Katie leaned over his bed and kissed him, and then she left. She loved him, but she was too tired to think any more about their relationship. She would have to stay at Anglesea Street tonight, because there wouldn’t be time to drive back home to Cobh, and she would be lucky to get more than three hours’ sleep.
As she was waiting for the lift to come up to the second floor, she saw a door open halfway along the corridor – the door to the room in which Saoirse Duffy was being treated. She made a mental note to ask Dr O’Keefe tomorrow how she was, and when she might be ready to be interviewed.
The lift arrived with a ping! and its doors opened. But just as Katie was about to step into it, she saw a nurse coming out of Saoirse Duffy’s room. The nurse started to walk quickly towards the lifts, but suddenly she stopped and turned around and walked just as quickly back in the opposite direction.
The lift doors closed, and Katie had to press the button to make them open again. She hesitated, because it had appeared as if the nurse had turned around as soon as she had come close enough to recognize her. But then she thought: No, you’re overtired, and you always get hyper-suspicious about everything when you’re overtired.

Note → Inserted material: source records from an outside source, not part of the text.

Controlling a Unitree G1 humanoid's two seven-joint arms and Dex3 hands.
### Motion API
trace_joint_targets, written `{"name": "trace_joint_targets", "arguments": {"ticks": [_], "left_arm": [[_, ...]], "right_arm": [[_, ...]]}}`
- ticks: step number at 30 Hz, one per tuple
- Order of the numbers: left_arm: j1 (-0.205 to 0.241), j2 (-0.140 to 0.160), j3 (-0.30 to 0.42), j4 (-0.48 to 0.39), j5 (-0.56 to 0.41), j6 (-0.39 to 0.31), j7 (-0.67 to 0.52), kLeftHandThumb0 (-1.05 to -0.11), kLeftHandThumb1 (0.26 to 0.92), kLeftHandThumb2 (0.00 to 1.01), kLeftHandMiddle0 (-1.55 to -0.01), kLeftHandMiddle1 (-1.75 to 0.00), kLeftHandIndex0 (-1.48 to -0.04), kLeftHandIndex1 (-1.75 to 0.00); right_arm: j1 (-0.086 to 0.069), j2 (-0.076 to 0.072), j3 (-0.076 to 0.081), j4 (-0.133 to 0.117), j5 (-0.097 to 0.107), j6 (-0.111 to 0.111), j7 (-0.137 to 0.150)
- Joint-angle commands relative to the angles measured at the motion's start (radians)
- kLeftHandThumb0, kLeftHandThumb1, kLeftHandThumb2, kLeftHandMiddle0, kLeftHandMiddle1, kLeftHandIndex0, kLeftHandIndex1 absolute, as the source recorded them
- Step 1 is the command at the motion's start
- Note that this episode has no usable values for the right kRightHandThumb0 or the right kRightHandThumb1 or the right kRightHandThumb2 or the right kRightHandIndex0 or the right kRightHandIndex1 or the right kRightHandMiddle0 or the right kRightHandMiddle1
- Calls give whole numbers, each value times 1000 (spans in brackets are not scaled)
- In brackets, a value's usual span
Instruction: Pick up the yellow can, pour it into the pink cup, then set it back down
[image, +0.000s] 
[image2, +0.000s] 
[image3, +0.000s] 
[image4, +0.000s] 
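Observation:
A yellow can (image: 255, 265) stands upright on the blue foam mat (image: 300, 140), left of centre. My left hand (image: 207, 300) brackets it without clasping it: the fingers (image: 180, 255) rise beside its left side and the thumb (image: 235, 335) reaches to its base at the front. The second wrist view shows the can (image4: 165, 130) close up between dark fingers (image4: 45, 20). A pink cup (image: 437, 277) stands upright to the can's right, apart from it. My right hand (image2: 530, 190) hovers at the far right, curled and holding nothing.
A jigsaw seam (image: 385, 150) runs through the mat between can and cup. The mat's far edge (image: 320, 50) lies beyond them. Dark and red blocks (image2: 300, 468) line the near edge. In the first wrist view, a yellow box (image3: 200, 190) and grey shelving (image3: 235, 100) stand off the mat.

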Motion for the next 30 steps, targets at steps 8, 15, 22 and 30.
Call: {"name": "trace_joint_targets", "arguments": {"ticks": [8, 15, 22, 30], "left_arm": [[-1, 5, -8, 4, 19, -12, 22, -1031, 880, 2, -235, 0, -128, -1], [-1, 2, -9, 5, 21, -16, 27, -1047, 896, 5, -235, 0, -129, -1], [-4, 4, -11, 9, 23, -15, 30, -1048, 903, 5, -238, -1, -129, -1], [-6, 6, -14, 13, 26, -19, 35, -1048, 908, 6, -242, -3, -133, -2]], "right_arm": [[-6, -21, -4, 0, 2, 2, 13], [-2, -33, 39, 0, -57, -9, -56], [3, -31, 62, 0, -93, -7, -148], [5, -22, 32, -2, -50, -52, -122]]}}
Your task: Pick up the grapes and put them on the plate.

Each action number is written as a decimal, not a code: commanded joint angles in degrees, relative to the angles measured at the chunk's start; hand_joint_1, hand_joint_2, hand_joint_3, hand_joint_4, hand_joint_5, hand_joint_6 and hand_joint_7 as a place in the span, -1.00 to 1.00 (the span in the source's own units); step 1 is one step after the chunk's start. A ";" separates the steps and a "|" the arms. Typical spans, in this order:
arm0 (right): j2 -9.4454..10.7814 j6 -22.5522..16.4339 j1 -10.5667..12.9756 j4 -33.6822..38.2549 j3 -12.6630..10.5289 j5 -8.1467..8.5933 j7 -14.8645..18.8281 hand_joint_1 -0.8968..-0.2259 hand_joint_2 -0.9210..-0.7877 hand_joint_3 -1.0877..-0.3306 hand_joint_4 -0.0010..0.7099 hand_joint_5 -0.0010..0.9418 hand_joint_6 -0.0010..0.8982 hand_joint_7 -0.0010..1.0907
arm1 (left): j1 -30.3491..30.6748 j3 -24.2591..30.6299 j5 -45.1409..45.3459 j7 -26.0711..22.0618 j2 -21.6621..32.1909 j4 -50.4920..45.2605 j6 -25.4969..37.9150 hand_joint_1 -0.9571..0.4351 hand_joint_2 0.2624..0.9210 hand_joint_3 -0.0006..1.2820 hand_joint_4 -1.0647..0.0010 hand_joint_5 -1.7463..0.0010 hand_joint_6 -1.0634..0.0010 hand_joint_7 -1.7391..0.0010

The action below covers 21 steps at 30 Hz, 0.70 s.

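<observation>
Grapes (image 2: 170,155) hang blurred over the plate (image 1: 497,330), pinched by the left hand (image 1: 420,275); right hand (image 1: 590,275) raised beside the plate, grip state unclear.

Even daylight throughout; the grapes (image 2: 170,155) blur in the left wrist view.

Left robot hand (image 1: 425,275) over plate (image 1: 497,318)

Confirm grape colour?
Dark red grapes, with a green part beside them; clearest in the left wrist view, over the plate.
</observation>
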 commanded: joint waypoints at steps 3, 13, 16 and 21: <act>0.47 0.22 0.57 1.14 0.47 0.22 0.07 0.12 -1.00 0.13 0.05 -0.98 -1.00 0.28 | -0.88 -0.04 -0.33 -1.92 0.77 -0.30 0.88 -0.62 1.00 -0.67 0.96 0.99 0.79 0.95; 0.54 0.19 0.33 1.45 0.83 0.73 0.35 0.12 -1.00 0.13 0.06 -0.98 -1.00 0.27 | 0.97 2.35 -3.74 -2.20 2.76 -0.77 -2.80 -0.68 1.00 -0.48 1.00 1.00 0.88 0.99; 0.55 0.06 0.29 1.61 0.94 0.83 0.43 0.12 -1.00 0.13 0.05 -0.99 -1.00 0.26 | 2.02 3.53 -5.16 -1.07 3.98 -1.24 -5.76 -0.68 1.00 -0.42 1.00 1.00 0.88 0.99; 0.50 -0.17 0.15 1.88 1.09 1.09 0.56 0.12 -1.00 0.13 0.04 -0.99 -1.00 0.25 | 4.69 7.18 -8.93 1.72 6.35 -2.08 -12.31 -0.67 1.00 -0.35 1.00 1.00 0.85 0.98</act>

The poor nurse was working the graveyard shift and she had probably forgotten for a moment which patient she was supposed to be tending to next.
*
Whenever she had to stay overnight at the station, Katie was restless. She was used to the mournful hooting of ships in the harbour outside her home but not to the constant stopping and starting of traffic on Anglesea Street. Tonight, though, she fell deeply asleep as soon as she climbed into bed. Her sleep was usually dreamless, too, but she began to imagine that she had arrived at the Foggy Fields puppy farm together with Conor, and that they were trying to find the McQuaide sisters. Conor still had his chestnut-coloured beard, although he was wearing a hospital gown and slippers, and a strange white hat like a turban.